DIRECTIONS FOR THIS TASK:
The answer should be each line of the records that contains the word "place"; please copy them all.

ENTRIES SHOWN:
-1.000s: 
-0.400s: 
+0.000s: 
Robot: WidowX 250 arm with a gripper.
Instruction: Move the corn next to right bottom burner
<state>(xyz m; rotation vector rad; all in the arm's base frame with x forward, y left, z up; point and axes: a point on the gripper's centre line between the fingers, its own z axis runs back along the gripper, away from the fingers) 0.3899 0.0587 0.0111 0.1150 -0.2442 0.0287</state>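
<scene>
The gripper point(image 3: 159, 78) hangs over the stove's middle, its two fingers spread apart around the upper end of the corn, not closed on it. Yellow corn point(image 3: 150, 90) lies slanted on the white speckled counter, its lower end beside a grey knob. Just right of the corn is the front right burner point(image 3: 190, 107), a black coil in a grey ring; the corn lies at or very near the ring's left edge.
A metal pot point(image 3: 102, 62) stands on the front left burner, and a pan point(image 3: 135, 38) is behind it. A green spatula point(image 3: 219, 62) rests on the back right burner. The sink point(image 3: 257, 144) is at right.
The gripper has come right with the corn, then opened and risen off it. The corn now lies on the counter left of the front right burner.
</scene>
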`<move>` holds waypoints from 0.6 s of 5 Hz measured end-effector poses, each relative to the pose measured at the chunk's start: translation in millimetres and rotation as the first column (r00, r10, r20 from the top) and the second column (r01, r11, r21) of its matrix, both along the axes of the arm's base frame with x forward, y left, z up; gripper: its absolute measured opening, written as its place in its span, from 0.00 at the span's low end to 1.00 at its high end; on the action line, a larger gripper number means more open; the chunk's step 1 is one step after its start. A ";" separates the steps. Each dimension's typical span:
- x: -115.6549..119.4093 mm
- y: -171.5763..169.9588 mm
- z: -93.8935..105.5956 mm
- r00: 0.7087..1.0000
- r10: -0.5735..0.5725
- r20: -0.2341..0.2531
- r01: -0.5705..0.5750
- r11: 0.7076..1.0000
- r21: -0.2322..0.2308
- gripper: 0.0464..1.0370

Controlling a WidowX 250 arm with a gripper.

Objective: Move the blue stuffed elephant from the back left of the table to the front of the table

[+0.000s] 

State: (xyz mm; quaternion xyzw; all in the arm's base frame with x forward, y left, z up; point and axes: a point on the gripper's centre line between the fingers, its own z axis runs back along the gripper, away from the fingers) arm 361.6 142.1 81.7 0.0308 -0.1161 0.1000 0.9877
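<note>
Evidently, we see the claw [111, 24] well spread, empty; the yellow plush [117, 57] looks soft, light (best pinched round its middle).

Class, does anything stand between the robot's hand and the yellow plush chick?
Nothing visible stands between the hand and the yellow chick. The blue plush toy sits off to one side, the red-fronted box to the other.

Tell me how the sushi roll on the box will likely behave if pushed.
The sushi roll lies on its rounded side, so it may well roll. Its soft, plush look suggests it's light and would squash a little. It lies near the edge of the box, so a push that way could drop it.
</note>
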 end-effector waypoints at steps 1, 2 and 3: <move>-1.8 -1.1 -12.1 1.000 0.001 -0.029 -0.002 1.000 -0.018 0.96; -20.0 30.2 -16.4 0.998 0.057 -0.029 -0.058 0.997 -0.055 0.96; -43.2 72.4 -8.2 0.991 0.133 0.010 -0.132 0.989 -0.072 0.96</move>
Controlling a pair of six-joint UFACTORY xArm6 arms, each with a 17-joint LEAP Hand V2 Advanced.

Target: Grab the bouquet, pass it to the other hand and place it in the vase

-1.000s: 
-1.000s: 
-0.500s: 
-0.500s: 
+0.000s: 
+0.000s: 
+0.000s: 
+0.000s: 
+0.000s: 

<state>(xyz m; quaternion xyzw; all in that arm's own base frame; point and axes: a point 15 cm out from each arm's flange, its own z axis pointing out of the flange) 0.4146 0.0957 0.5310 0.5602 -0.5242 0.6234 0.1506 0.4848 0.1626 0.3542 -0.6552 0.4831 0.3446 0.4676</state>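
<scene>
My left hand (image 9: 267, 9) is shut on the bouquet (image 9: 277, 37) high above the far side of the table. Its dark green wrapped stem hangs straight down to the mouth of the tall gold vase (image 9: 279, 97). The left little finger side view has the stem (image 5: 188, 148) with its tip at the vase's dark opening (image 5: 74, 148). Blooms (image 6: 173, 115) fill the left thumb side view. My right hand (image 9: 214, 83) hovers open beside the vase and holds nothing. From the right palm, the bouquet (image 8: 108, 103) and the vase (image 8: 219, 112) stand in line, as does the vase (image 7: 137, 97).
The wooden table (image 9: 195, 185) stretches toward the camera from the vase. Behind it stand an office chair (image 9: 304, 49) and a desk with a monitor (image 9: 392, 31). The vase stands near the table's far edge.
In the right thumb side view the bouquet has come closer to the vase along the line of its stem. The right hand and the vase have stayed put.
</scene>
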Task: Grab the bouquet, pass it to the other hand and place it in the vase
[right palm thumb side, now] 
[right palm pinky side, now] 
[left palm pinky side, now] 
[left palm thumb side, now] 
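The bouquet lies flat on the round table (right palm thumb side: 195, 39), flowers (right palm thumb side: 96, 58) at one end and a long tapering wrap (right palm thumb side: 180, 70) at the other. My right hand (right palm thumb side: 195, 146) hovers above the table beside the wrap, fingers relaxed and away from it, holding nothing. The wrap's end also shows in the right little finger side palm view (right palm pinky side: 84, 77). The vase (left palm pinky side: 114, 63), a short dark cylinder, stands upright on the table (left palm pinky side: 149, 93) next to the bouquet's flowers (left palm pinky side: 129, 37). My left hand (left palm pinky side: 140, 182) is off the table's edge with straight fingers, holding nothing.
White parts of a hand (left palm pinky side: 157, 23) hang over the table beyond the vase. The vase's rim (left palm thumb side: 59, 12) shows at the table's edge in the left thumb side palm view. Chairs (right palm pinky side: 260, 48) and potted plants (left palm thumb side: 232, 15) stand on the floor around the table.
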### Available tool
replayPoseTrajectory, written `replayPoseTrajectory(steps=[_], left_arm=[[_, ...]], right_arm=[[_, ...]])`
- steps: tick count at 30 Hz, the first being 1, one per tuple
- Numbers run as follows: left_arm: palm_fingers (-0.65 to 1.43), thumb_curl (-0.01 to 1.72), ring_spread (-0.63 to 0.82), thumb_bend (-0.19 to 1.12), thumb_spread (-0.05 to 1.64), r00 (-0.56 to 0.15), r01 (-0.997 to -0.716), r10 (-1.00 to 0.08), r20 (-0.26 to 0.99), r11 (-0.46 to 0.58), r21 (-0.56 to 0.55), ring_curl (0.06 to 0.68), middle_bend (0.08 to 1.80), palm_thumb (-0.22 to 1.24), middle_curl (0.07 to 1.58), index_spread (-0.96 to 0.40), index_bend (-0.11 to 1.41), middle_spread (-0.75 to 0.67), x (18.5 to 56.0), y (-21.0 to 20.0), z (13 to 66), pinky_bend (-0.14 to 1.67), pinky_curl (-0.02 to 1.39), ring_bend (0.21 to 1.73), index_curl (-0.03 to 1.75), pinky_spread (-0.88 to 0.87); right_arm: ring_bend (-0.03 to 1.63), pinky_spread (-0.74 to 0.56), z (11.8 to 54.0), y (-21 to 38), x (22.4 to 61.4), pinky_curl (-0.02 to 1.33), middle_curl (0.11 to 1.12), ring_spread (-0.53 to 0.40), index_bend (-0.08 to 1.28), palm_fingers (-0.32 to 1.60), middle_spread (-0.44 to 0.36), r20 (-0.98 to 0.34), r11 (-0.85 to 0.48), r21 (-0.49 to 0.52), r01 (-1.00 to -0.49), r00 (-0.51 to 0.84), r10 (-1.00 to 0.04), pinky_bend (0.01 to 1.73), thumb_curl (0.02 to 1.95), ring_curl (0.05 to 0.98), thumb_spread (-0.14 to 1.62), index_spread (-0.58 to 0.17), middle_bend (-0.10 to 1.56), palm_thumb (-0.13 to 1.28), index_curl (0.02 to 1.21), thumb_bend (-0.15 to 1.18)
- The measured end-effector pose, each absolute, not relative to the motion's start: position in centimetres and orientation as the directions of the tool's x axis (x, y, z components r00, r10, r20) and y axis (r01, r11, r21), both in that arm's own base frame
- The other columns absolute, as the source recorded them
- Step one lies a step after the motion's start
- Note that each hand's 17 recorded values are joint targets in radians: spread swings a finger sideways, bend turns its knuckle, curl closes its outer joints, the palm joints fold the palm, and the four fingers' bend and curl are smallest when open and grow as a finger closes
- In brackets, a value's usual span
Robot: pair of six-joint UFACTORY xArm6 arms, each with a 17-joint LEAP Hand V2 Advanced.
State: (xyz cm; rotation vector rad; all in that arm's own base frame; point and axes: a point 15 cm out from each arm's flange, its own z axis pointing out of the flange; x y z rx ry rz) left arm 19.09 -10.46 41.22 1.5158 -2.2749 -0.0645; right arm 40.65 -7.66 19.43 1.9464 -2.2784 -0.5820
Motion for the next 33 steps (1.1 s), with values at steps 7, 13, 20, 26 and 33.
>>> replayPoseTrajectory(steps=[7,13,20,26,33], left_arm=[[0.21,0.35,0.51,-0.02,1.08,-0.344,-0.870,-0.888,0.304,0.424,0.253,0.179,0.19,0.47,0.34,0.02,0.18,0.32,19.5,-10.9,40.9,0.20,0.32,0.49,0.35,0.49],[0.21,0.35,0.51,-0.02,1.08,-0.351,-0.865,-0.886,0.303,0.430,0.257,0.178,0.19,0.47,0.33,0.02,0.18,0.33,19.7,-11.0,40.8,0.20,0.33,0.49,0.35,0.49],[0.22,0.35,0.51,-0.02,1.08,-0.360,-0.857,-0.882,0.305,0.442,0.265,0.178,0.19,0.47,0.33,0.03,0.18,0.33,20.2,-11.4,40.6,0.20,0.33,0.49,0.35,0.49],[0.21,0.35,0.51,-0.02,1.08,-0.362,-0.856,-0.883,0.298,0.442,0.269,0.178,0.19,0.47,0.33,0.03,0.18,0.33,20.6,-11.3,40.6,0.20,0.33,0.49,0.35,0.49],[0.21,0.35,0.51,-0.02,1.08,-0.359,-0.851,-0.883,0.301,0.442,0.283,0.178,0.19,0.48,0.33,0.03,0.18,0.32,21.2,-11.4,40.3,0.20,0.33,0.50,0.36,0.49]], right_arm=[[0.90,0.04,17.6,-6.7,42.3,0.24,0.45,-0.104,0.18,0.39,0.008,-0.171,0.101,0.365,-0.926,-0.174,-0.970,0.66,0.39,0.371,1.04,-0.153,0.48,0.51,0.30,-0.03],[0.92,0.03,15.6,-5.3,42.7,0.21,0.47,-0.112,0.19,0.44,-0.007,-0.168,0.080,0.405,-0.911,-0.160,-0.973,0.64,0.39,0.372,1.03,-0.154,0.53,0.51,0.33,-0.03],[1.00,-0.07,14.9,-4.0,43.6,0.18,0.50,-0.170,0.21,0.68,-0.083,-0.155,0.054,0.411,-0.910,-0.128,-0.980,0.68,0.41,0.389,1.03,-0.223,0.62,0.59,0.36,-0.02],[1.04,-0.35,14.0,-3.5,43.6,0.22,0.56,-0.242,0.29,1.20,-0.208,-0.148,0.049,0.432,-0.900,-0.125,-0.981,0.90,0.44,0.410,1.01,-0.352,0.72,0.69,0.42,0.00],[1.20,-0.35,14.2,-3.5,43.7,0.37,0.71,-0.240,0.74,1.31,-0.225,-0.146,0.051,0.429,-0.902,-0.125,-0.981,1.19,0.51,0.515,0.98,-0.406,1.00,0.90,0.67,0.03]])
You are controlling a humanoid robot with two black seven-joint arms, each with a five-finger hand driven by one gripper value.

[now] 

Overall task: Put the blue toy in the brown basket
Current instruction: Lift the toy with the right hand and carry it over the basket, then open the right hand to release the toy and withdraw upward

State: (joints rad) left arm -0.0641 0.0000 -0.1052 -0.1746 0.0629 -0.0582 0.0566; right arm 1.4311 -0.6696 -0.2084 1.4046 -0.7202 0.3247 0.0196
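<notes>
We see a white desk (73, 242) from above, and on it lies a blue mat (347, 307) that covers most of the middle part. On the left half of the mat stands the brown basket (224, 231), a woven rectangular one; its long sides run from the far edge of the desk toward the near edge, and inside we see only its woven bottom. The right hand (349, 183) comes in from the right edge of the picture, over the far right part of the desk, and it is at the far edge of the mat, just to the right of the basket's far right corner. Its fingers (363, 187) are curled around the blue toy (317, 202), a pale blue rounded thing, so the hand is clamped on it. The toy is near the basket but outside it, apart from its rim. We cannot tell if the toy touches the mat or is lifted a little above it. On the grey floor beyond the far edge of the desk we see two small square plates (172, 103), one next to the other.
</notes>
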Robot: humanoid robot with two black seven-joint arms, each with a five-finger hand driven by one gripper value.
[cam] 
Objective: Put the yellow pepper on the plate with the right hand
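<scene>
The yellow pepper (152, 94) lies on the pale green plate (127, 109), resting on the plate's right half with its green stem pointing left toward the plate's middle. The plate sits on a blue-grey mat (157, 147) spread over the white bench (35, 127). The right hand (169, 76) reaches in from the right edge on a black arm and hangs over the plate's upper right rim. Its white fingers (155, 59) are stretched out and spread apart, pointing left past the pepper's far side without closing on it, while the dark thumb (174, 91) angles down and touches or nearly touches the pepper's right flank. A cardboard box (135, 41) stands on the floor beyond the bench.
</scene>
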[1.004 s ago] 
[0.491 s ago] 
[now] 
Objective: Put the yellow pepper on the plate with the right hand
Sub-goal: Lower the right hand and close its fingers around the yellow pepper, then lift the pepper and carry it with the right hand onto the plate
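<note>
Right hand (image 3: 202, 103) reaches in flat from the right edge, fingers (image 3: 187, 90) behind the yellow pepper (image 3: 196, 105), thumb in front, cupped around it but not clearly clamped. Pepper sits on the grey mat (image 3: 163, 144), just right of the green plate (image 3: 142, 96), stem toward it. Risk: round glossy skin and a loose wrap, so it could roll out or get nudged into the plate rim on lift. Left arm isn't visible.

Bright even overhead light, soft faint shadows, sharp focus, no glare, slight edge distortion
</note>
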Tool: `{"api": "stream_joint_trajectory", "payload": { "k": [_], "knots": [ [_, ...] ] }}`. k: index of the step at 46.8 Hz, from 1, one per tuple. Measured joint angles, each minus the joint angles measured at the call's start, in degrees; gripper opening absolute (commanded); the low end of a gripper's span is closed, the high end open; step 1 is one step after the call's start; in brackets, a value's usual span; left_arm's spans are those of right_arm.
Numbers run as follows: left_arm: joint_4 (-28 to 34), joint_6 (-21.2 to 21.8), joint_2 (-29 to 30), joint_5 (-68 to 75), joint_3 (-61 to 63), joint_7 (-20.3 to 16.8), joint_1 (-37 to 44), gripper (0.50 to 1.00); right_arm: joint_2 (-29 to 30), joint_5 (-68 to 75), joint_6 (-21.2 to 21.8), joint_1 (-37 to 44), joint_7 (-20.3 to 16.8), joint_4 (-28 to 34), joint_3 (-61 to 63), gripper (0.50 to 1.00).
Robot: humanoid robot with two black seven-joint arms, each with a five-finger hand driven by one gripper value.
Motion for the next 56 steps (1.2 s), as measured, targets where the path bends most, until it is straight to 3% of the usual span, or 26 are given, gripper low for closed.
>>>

EXERCISE RESULT:
`<move>` holds waypoints from 0.6 s of 5 Hz measured end-effector poses, each relative to the pose measured at the chunk's start: translation in millimetres and rotation as the first column (r00, r10, r20 from the top) and the second column (r01, r11, r21) of its matrix, both along the axes of the arm's base frame with x forward, y left, z up; gripper: its absolute measured opening, written as its place in its span, from 0.00 at the span's low end to 1.00 at its high end; on the action line, a larger gripper number means more open; the chunk's step 1 is one step after its start. A ";" separates the steps. Each dimension's typical span:
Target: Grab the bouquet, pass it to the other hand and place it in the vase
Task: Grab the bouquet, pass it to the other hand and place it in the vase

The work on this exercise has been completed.